Las cerillas

Divisó el paracaídas más allá de la chacra abandonada. El viento parecía llevarlo hacia los restos quemados de la vivienda. Una mancha blanca con un pequeño punto negro en su extremo descendiendo lentamente hacia la estepa desolada.

La anciana siguió recogiendo sobre su delantal las escasas mazorcas de la miserable  huerta.

Nada la sorprendía. La guerra había pasado hacía ya largos meses. Había destruido todo lo que se podía destruir incluyendo su hijo y su nieto. Ahora seguía su marcha hacia Moscú.

La soledad inmensa bajo un cielo de un azul inclemente.

Terminaba el verano y era menester acopiar lo imprescindible, recoger las mieses y almacenar toda la leña posible.

El hambre y el frio no perdonarían ese año, ni el siguiente a las grandes ciudades sitiadas.

Y ellas estaban solas.

Aniuta, su nuera, era una compañía silente, en realidad, ella también lo era ¿ De que podrían hablar después de lo ocurrido? Kiril Ivanovich , su esposo, había muerto en los primeros días de la guerra y su cuerpo, como otros miles, yacía en una tumba innominada.

Pero Sacha estaba allí. Enterrado a pocos metros de lo que queda de la casa. Tenía diecisiete  años. El uniforme le quedaba grande. Cavaron la fosa cuándo el enemigo, tanques y camiones, marcharon hacia el norte y se aposentó el silencio.

Desde entonces, en muda contemplación , solían observarse largamente. ¿ Buscaban acaso un rasgo común para recomponer el rostro perdido del que ambas formaban parte?

A las cinco de la tarde, como lo hacía todos los días, arrastrando una carretilla con una gran rueda de madera, partió hacia la granja de los Timoshenko.

Llevaba en su delantal las largas cerillas de madera.

No sería la primera vez que la sorprendiera la noche recogiendo listones , tablas y  maderos chamuscados.

Excusa para estar cerca de sus amigos, Iván Timoshenko, Tatiana, y sus tres hijos, uno de ellos de la misma edad de Sacha. Los cinco enterrados junto al único árbol que crecía al costado del galpón, o lo que quedaba de él, al extremo del huerto abandonado.

Ensimismada en sus recuerdos perdía la noción del tiempo. Entonces recurría a las cerillas. Un pequeño fuego en la oscuridad de la estepa entibiaba su cuerpo mientras esperaba el alba.

El cric cric de la carretilla acompasaba su marcha mientras se acercaba con cansino paso a la vecina chacra..

A medio camino entre ambas, mientras se detenía para tomar aliento, reconoció el blanco velamen de un paracaídas desplegado sobre el solitario árbol de los Timoshenko.

El descubrimiento no alteró su ánimo. Apenas coligió, con simpleza campesina, que sería el mismo paracaídas que había visto en la mañana.

Y no tenía dudas de que era del enemigo.

Caminó entre tocones ennegrecidos, cruzó el cuarto de los niños, evitó los vidrios y lozas esparcidas en el piso de la cocina y salió a lo que había sido el umbrío fondo de la casa.

Lo vio tendido de espaldas sobre las gruesas raíces del árbol, inmóvil, de su arnés, todavía puesto, se desprendían las cuerdas trepando hacia el velamen que cubría la desmochada copa.

Tendría poco más de veinte años y estaba malherido.
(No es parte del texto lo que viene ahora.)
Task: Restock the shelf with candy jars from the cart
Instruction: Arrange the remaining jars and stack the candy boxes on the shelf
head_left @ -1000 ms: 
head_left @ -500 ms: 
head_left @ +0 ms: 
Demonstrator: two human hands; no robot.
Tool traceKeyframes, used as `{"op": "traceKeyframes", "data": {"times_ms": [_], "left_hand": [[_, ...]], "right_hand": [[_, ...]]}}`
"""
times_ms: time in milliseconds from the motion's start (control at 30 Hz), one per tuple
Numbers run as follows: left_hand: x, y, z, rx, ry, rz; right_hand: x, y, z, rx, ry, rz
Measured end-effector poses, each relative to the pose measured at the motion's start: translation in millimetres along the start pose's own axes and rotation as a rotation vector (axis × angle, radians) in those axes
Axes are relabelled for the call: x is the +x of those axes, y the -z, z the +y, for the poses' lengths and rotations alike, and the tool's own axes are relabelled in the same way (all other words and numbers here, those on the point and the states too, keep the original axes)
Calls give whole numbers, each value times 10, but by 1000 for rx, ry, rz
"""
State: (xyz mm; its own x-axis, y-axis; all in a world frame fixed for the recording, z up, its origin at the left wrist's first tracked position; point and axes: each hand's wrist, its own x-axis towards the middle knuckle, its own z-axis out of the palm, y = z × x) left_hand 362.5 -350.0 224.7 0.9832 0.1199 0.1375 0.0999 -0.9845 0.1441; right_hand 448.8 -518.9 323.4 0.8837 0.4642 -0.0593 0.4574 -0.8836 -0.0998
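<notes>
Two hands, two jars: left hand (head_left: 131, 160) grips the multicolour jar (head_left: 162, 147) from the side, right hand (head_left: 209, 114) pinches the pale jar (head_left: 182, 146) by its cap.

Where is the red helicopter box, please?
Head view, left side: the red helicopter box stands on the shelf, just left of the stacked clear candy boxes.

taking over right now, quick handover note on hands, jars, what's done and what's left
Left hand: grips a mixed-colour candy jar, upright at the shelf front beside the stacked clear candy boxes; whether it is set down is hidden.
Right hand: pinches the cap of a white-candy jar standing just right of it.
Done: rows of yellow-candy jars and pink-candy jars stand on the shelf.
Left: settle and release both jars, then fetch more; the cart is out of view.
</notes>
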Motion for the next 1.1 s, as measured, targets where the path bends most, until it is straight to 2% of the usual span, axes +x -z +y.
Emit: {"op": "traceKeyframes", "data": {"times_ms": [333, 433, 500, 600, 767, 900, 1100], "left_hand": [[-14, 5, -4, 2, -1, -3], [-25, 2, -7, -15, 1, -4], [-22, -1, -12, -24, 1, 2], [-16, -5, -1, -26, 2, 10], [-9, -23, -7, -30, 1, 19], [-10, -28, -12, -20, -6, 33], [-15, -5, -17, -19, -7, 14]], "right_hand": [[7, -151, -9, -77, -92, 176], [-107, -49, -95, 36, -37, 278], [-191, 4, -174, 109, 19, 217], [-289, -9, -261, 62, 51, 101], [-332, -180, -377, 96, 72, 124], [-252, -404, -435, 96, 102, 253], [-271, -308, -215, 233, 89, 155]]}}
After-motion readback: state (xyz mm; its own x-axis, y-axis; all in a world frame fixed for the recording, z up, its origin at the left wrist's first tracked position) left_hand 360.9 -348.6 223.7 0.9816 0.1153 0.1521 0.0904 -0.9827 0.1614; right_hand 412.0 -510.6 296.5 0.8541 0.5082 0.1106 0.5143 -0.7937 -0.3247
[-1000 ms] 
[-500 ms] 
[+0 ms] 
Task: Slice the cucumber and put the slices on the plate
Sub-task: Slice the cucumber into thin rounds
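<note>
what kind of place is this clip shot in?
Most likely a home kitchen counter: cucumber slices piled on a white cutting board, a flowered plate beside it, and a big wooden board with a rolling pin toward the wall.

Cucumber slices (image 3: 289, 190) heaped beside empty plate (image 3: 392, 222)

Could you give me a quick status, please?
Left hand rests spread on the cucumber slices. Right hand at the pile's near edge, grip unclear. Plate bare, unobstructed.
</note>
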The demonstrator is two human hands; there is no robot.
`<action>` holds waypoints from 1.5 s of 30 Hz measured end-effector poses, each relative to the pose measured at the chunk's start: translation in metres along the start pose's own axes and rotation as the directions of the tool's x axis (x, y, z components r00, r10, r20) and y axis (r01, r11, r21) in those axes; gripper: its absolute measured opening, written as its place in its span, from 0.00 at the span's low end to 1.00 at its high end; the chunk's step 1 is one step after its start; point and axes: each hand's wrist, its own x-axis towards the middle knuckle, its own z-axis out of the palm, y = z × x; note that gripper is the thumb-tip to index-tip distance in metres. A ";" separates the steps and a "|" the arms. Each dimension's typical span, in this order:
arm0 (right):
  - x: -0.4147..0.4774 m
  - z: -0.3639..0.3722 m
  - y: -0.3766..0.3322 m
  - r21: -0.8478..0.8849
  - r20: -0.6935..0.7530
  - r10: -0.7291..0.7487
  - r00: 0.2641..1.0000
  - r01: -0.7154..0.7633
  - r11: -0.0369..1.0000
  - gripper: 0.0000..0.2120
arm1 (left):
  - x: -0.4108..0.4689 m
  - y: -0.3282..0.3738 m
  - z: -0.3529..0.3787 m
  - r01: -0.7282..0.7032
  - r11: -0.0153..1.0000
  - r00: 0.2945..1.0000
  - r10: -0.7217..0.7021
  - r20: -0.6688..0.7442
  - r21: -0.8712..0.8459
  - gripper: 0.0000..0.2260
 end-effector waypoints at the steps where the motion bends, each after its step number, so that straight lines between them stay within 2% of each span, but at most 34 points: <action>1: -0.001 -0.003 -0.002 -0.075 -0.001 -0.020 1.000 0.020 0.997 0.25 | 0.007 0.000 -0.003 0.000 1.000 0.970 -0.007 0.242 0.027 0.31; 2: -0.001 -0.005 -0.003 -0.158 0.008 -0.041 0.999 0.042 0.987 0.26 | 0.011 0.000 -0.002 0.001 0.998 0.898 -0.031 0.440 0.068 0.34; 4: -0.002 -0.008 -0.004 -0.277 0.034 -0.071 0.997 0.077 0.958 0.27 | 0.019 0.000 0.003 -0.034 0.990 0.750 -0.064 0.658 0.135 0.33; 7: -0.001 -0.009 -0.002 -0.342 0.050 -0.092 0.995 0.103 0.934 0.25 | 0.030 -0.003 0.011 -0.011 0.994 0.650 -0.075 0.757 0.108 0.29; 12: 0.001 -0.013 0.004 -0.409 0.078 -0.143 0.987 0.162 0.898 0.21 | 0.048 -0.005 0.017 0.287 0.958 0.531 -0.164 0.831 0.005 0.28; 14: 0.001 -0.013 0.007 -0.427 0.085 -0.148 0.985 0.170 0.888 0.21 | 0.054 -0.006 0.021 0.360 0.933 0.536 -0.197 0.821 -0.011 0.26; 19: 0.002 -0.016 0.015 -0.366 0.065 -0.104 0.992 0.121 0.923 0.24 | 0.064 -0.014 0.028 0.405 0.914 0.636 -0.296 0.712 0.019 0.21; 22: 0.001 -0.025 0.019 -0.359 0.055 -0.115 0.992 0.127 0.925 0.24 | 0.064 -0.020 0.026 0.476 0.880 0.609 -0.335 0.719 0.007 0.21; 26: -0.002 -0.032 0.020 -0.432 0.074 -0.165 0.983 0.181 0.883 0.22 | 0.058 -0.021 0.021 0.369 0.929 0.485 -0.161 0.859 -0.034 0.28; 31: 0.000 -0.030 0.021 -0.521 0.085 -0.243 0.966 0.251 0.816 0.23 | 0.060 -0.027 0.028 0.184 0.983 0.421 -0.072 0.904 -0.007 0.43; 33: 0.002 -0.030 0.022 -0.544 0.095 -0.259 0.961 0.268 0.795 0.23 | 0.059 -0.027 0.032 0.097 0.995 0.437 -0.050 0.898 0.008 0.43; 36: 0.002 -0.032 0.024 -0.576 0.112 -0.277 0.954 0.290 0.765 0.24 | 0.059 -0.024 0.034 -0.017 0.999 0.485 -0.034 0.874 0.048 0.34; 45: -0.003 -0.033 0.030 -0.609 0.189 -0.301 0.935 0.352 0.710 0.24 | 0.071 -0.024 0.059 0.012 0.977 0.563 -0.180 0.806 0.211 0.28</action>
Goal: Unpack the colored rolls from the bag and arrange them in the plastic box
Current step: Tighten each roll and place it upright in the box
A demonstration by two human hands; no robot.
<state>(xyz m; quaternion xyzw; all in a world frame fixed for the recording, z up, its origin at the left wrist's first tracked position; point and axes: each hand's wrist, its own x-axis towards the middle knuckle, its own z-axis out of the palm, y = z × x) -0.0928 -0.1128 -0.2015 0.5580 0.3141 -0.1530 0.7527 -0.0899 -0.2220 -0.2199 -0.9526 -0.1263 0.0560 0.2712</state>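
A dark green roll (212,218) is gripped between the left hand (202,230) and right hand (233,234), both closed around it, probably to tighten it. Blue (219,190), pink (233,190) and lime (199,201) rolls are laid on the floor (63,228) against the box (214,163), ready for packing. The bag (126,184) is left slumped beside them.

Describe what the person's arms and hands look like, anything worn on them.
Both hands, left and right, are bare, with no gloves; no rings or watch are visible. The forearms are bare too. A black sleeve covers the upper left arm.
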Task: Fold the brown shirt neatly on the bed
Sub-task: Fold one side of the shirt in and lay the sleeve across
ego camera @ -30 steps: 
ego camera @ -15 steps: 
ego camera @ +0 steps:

La suerte no lo había acompañado. Caer sobre el único árbol de la árida extensión de la estepa y quebrarse la espalda.

Al ver a la anciana su rostro se contrajo en una expresión de terror. Todos los pilotos alemanes sabían que destino les esperaba a los que eran capturados. Los linchamientos por  turbas de campesinos enfurecidos eran particularmente crueles e inhumanos.

Sin embargo, la pequeña figura de la mujer de ajado semblante e infinita tristeza, tranquilizaron su ánimo.

Intentó mover un brazo inútilmente. Apenas pudo mover levemente la palma de su mano, acaso en un frustrado intento de saludo.

En mutua y silenciosa contemplación pasaban las horas.

Cada vez que el herido, en afiebrado sueño, abría sus ojos, la veía a su lado, y entonces sonreía.

A la caída de la tarde, lenta y trabajosamente, retiró el velamen de la copa del árbol y rodeó su cuerpo con la cálida seda del paracaídas. Rellenó los huecos irregulares donde se apoyaba con heno y pastos resecos y, estrujando su pañuelo a modo de almohada, lo puso bajo su nuca.

Finalmente retiró de su delantal la pequeña caja de cerillas.

Con los últimos rayos del ocaso emprendió el regreso.

Durante un largo rato siguió escuchando los gritos.

Después, solo el monótono cric cric de la rueda interrumpió el profundo silencio de la estepa.